*Work to complete*: Would you please transcribe the data in full and exactly, excluding images?

*Data*:
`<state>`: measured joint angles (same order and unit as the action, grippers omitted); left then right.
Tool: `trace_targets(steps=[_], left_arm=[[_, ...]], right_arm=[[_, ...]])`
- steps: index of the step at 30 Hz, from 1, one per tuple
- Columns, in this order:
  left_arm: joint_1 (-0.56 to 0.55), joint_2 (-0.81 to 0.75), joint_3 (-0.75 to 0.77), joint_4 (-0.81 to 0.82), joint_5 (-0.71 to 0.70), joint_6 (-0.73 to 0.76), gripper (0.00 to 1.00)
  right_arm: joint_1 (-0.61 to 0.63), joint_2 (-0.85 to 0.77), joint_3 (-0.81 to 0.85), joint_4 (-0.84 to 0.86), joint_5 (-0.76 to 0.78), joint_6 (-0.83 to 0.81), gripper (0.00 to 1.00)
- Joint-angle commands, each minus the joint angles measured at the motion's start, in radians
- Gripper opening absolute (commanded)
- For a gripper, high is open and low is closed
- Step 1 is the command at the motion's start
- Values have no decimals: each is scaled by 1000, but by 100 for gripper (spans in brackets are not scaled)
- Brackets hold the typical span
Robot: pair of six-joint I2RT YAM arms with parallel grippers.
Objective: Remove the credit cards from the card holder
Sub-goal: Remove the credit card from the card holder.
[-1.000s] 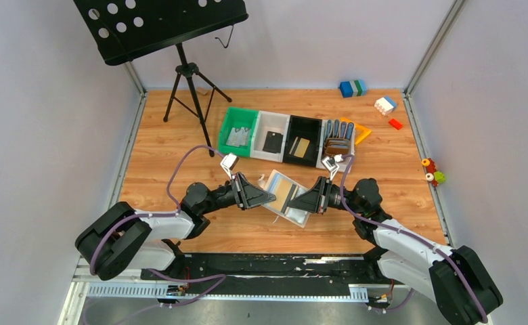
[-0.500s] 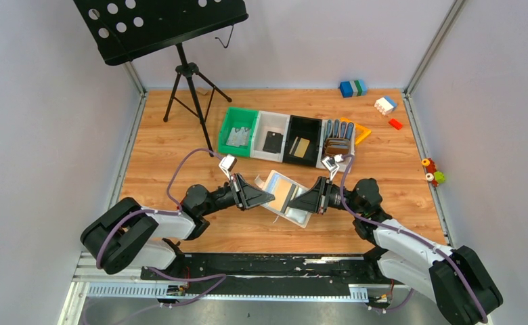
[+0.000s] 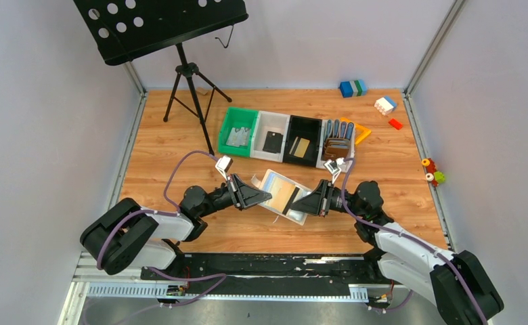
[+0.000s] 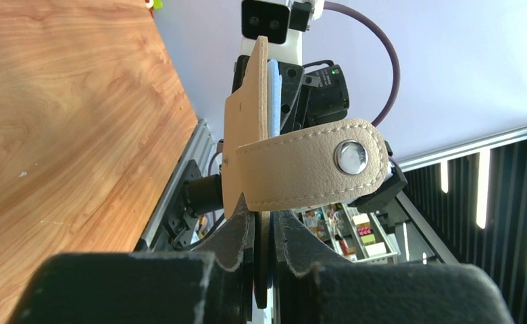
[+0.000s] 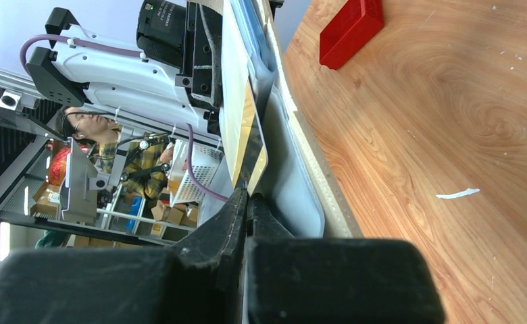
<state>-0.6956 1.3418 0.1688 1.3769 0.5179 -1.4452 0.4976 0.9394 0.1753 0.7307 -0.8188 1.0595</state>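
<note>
Card holder (image 4: pixel 294 172) between tools, left tool (image 3: pixel 267 197) pinching its tab edge, right tool (image 3: pixel 296 202) pinching its gold-tan credit card (image 3: pixel 281 191).

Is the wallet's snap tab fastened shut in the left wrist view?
No: the tab sticks out free from the wallet, its snap bare.

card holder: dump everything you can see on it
Card holder: pale beige bifold, leather-like with stitching, silvery-grey inside. It is held open, face-up, lying diagonally over the table. The closing tab with its metal snap is unfastened. A gold-tan card shows inside. The left gripper pinches one edge, the right gripper the opposite edge, by the card.
</note>
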Motion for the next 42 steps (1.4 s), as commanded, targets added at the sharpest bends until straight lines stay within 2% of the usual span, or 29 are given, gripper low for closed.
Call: trace_targets(steps=[1, 4, 5, 8, 9, 18, 22, 25, 27, 28, 29, 32, 36, 40, 42], left_arm=[[4, -24, 17, 131, -9, -17, 0], [4, -16, 19, 122, -2, -16, 0], [4, -11, 22, 126, 4, -20, 0], [4, 4, 26, 165, 13, -41, 0], [4, 6, 29, 168, 18, -44, 0], [2, 2, 28, 152, 22, -44, 0], [1, 6, 29, 124, 21, -29, 0], [1, 2, 30, 83, 20, -9, 0], [1, -2, 29, 60, 14, 3, 0], [2, -4, 29, 51, 11, 8, 0], [2, -6, 26, 45, 9, 11, 0], [12, -16, 9, 35, -13, 11, 0], [66, -54, -18, -57, -19, 40, 0], [97, -149, -22, -329, -47, 168, 0], [99, -222, -2, -545, -89, 249, 0]], right_arm=[[-14, -25, -9, -59, 3, -46, 0], [-25, -36, -6, -76, 3, -47, 0], [-25, -35, -4, -78, 4, -48, 3], [-25, -21, -1, -40, 2, -26, 30], [-25, -14, -2, -7, 3, -16, 33], [-26, 77, 1, 241, -20, 108, 39], [-24, 84, 21, 240, -23, 113, 36], [-24, 84, 38, 218, -26, 110, 23], [-24, 86, 48, 193, -26, 105, 18], [-24, 86, 50, 186, -27, 102, 12], [-24, 87, 52, 177, -26, 99, 3], [-33, 87, 50, 133, -28, 80, 0], [-118, 74, 63, -58, -58, -8, 0], [-204, 70, 178, -374, -86, -185, 0], [-229, 88, 277, -570, -59, -308, 0]])
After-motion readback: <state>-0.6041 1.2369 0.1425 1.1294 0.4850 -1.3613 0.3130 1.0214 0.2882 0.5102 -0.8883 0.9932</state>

*Solution for this problem*:
`<state>`: measured joint angles (same order and unit as the action, grippers omitted); left then right.
Tool: `trace_targets(steps=[_], left_arm=[[_, ...]], right_arm=[[_, ...]])`
- steps: index of the step at 30 Hz, from 1, one per tuple
- Columns, in this order:
  left_arm: joint_1 (-0.56 to 0.55), joint_2 (-0.81 to 0.75), joint_3 (-0.75 to 0.77), joint_4 (-0.81 to 0.82), joint_5 (-0.71 to 0.70), joint_6 (-0.73 to 0.76), gripper (0.00 to 1.00)
  right_arm: joint_1 (-0.61 to 0.63), joint_2 (-0.85 to 0.77), joint_3 (-0.81 to 0.85), joint_4 (-0.84 to 0.86), joint_5 (-0.76 to 0.78), joint_6 (-0.83 to 0.81), gripper (0.00 to 1.00)
- Joint-angle commands, each minus the joint angles measured at the motion's start, in radians
- Gripper opening absolute (commanded)
- For a gripper, high is open and low is closed
- Step 1 is the command at the motion's start
- Values have no decimals: each is scaled by 1000, but by 100 for gripper (spans in brackets are not scaled)
- Brackets hold the typical span
Robot: pair of six-joint I2RT YAM arms with parallel grippers.
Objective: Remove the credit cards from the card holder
Sub-goal: Remove the credit card from the card holder.
[-1.000s] 
[-0.500s] 
[+0.000s] 
[+0.000s] 
[+0.000s] 
<state>-0.6956 1.3418 0.1688 1.3769 0.5179 -1.4452 0.4976 0.9394 0.1753 0.7307 -0.8188 1.0595</state>
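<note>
Card holder (image 4: pixel 294 172) between tools, left tool (image 3: pixel 267 197) pinching its tab edge, right tool (image 3: pixel 296 202) pinching its gold-tan credit card (image 3: pixel 281 191).

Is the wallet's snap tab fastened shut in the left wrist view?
No: the tab sticks out free from the wallet, its snap bare.

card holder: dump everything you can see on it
Card holder: pale beige bifold, leather-like with stitching, silvery-grey inside. It is held open, face-up, lying diagonally over the table. The closing tab with its metal snap is unfastened. A gold-tan card shows inside. The left gripper pinches one edge, the right gripper the opposite edge, by the card.
</note>
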Motion for the next 42 steps (1.4 s), as commanded, targets added at the sharpest bends until straight lines stay within 2% of the usual span, or 29 are given, gripper low for closed.
Call: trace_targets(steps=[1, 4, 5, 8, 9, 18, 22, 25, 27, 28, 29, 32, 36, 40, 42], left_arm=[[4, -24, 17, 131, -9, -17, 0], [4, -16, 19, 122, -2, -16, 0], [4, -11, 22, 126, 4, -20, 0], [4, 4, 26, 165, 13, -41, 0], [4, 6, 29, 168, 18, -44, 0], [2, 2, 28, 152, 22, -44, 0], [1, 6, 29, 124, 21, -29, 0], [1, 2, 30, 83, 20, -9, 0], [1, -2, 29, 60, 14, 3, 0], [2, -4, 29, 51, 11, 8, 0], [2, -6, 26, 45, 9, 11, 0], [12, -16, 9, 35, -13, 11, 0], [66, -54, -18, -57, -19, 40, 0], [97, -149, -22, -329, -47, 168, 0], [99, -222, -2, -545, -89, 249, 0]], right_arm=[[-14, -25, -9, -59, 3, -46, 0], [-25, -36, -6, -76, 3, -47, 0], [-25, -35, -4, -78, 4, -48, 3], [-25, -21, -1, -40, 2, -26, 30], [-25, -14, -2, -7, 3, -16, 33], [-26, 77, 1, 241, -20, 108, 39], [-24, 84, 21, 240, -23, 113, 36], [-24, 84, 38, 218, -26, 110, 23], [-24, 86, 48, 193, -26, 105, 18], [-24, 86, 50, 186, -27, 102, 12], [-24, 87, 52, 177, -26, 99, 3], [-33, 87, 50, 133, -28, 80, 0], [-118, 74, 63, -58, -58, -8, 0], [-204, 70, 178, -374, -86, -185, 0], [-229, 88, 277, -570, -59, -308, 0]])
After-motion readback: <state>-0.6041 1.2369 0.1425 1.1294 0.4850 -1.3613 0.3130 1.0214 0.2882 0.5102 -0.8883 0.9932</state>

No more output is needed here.